# YOUR ASSIGNMENT:
Return every line below as is, leaving out the pictures.

════════

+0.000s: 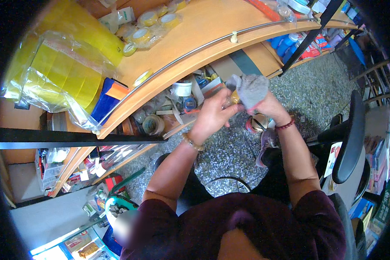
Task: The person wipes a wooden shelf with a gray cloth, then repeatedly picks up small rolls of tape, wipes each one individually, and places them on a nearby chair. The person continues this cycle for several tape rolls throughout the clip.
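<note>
A grey cloth (pixel 253 89) is bunched in my right hand (pixel 269 106), in front of the open lower shelf. My left hand (pixel 214 112) meets it from the left, its thumb and fingers around a small yellow item (pixel 235 97) in clear plastic, probably a roll of tape. The cloth and my fingers hide most of that item. On the lower shelf, left of my hands, are a white tub (pixel 182 89), a blue round item (pixel 189 103) and a used tape roll (pixel 152 124). Below my right hand, a round tin-like object (pixel 259 123) stands near my shoe.
A curved wooden shelf (pixel 195 48) with a metal rail spans the front. Packs of yellow tape (pixel 68 70) and loose rolls (pixel 141 34) lie on it. A black chair armrest (pixel 349 136) rises at right. At lower left stands a green-rimmed bin (pixel 110 208).
</note>
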Action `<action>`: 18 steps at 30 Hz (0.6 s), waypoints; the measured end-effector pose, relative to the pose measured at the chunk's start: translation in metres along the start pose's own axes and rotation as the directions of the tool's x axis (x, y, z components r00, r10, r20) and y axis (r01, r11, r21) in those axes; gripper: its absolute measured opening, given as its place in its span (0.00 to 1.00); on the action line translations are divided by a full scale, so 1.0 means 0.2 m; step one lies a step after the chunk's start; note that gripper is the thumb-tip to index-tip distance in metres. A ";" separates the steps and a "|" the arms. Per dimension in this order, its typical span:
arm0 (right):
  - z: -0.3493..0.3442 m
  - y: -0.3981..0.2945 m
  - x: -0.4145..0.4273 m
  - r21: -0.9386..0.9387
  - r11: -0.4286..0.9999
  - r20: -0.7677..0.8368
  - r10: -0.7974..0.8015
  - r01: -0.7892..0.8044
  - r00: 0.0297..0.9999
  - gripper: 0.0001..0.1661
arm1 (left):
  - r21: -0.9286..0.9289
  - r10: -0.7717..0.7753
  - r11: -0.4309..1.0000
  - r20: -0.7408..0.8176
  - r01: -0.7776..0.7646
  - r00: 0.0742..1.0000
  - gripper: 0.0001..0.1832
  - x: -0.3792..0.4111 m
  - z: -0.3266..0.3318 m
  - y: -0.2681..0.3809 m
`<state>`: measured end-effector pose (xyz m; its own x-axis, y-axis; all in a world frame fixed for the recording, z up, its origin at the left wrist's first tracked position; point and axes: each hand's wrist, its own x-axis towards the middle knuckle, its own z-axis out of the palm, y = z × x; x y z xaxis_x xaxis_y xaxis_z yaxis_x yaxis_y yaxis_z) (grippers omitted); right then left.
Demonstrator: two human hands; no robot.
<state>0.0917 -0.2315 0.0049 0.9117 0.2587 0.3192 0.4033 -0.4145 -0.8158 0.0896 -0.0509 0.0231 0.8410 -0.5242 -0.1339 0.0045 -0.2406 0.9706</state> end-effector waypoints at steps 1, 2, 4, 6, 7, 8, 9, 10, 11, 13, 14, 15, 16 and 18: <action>0.07 -0.01 -0.02 0.205 0.978 -0.092 0.056 -0.036 0.994 0.10 | -0.036 0.004 0.999 -0.010 -0.005 1.000 0.13 0.01 0.00 -0.03; 0.09 -0.01 -0.01 0.204 0.979 -0.125 0.048 -0.022 0.991 0.09 | -0.072 0.008 0.997 -0.020 -0.010 1.000 0.14 0.01 0.00 -0.05; 0.12 0.01 0.02 0.201 0.980 -0.195 0.039 0.001 0.980 0.10 | -0.042 -0.006 0.999 -0.065 0.003 0.998 0.14 0.01 0.04 -0.04; 0.10 0.00 0.02 0.299 0.916 -0.092 0.307 -0.268 0.947 0.12 | 0.016 -0.016 1.000 -0.094 0.018 0.995 0.14 0.00 0.05 -0.01; 0.10 -0.01 0.01 0.337 0.853 -0.031 0.432 -0.398 0.901 0.13 | 0.060 -0.019 0.998 -0.100 0.026 0.995 0.14 0.00 0.05 0.03; 0.13 0.03 0.00 0.465 0.829 -0.176 0.430 -0.310 0.885 0.15 | 0.104 -0.023 0.994 -0.106 0.034 0.994 0.14 -0.01 0.05 0.05; 0.12 0.02 0.03 0.593 0.764 -0.226 0.460 -0.253 0.858 0.14 | 0.133 0.013 0.991 -0.124 0.003 0.992 0.14 -0.01 0.05 0.04; 0.10 0.01 0.05 0.705 0.685 -0.269 0.496 -0.182 0.826 0.13 | 0.162 0.050 0.986 -0.140 -0.026 0.989 0.14 -0.02 0.05 0.03; 0.08 -0.01 0.07 0.798 0.594 -0.303 0.537 -0.098 0.788 0.13 | 0.192 0.086 0.980 -0.155 -0.055 0.984 0.14 -0.02 0.05 0.02; 0.05 -0.02 0.03 0.700 0.667 -0.149 0.485 -0.254 0.862 0.13 | 0.289 0.156 0.954 -0.247 -0.081 0.956 0.15 0.00 0.02 -0.04; 0.05 -0.03 0.00 0.569 0.746 -0.039 0.445 -0.346 0.894 0.14 | 0.339 0.193 0.937 -0.290 -0.088 0.937 0.15 0.00 0.00 -0.06; 0.06 -0.04 -0.01 0.492 0.802 -0.018 0.399 -0.339 0.917 0.14 | 0.409 0.238 0.907 -0.311 -0.096 0.920 0.15 0.01 0.01 -0.05; 0.07 -0.05 -0.02 0.413 0.852 0.006 0.349 -0.320 0.937 0.14 | 0.478 0.284 0.872 -0.329 -0.101 0.901 0.16 0.01 0.02 -0.03; 0.16 -0.09 -0.01 0.391 0.912 -0.125 0.189 -0.127 0.974 0.13 | 0.510 0.299 0.854 -0.328 -0.098 0.896 0.15 0.02 0.06 -0.03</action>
<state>0.0798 -0.1976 0.0037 0.9741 0.0644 0.2168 0.2211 -0.0699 -0.9727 0.0870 -0.0605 0.0142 0.9326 -0.2735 0.2356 -0.3546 -0.5713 0.7402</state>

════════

# WORKED SOLUTION:
+0.000s: 
Task: The person wipes a wooden shelf with a gray cloth, then repeatedly picks up small rolls of tape, wipes each one individually, and places them on a nearby chair. The person continues this cycle for several tape rolls throughout the clip.
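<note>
A grey cloth (pixel 253 89) is bunched in my right hand (pixel 269 106), in front of the open lower shelf. My left hand (pixel 214 112) meets it from the left, its thumb and fingers around a small yellow item (pixel 235 97) in clear plastic, probably a roll of tape. The cloth and my fingers hide most of that item. On the lower shelf, left of my hands, are a white tub (pixel 182 89), a blue round item (pixel 189 103) and a used tape roll (pixel 152 124). Below my right hand, a round tin-like object (pixel 259 123) stands near my shoe.
A curved wooden shelf (pixel 195 48) with a metal rail spans the front. Packs of yellow tape (pixel 68 70) and loose rolls (pixel 141 34) lie on it. A black chair armrest (pixel 349 136) rises at right. At lower left stands a green-rimmed bin (pixel 110 208).
</note>
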Action `<action>`: 18 steps at 30 Hz (0.6 s), waypoints; the measured end-effector pose, relative to the pose measured at the chunk's start: translation in metres along the start pose's own axes and rotation as the directions of the tool's x axis (x, y, z components r00, r10, r20) and y axis (r01, r11, r21) in those axes; gripper: its absolute measured opening, given as its place in its span (0.00 to 1.00); on the action line translations are divided by a full scale, so 1.0 means 0.2 m; step one lies a step after the chunk's start; note that gripper is the thumb-tip to index-tip distance in metres. A ";" separates the steps and a "|" the arms. Per dimension in this order, its typical span:
arm0 (right):
  - z: -0.3493..0.3442 m
  - y: -0.3981..0.2945 m
  - x: -0.4145..0.4273 m
  - r21: -0.9386..0.9387
  - r11: -0.4286..0.9999
  - r20: -0.7677..0.8368
  - r10: -0.7974..0.8015
  - r01: -0.7892..0.8044
  - r00: 0.0297..0.9999
  - gripper: 0.0001..0.1661
arm1 (left):
  - r21: -0.9286..0.9289
  - r10: -0.7717..0.7753
  - r11: -0.4309..1.0000
  - r20: -0.7408..0.8176
  - r01: -0.7776..0.7646
  - r00: 0.0742..1.0000
  - gripper: 0.0001..0.1832
  - x: -0.3792..0.4111 m
  - z: -0.3266..0.3318 m
  - y: -0.2681..0.3809 m
`<state>`: measured end-effector pose (xyz m; its own x-axis, y-axis; all in a world frame fixed for the recording, z up, its origin at the left wrist's first tracked position; point and axes: each hand's wrist, its own x-axis towards the middle knuckle, its own z-axis out of the palm, y = z × x; x y z xaxis_x xaxis_y xaxis_z yaxis_x yaxis_y yaxis_z) (grippers omitted); right then left.
Demonstrator: two human hands; no robot.
<state>0.0917 -0.2315 0.0049 0.9117 0.2587 0.3192 0.4033 -0.4145 -0.8158 0.0896 -0.0509 0.0231 0.8410 -0.5242 -0.1339 0.0045 -0.2406 0.9706</state> end-effector waypoints at steps 1, 2, 4, 6, 7, 8, 9, 10, 11, 13, 14, 15, 16 and 18: <action>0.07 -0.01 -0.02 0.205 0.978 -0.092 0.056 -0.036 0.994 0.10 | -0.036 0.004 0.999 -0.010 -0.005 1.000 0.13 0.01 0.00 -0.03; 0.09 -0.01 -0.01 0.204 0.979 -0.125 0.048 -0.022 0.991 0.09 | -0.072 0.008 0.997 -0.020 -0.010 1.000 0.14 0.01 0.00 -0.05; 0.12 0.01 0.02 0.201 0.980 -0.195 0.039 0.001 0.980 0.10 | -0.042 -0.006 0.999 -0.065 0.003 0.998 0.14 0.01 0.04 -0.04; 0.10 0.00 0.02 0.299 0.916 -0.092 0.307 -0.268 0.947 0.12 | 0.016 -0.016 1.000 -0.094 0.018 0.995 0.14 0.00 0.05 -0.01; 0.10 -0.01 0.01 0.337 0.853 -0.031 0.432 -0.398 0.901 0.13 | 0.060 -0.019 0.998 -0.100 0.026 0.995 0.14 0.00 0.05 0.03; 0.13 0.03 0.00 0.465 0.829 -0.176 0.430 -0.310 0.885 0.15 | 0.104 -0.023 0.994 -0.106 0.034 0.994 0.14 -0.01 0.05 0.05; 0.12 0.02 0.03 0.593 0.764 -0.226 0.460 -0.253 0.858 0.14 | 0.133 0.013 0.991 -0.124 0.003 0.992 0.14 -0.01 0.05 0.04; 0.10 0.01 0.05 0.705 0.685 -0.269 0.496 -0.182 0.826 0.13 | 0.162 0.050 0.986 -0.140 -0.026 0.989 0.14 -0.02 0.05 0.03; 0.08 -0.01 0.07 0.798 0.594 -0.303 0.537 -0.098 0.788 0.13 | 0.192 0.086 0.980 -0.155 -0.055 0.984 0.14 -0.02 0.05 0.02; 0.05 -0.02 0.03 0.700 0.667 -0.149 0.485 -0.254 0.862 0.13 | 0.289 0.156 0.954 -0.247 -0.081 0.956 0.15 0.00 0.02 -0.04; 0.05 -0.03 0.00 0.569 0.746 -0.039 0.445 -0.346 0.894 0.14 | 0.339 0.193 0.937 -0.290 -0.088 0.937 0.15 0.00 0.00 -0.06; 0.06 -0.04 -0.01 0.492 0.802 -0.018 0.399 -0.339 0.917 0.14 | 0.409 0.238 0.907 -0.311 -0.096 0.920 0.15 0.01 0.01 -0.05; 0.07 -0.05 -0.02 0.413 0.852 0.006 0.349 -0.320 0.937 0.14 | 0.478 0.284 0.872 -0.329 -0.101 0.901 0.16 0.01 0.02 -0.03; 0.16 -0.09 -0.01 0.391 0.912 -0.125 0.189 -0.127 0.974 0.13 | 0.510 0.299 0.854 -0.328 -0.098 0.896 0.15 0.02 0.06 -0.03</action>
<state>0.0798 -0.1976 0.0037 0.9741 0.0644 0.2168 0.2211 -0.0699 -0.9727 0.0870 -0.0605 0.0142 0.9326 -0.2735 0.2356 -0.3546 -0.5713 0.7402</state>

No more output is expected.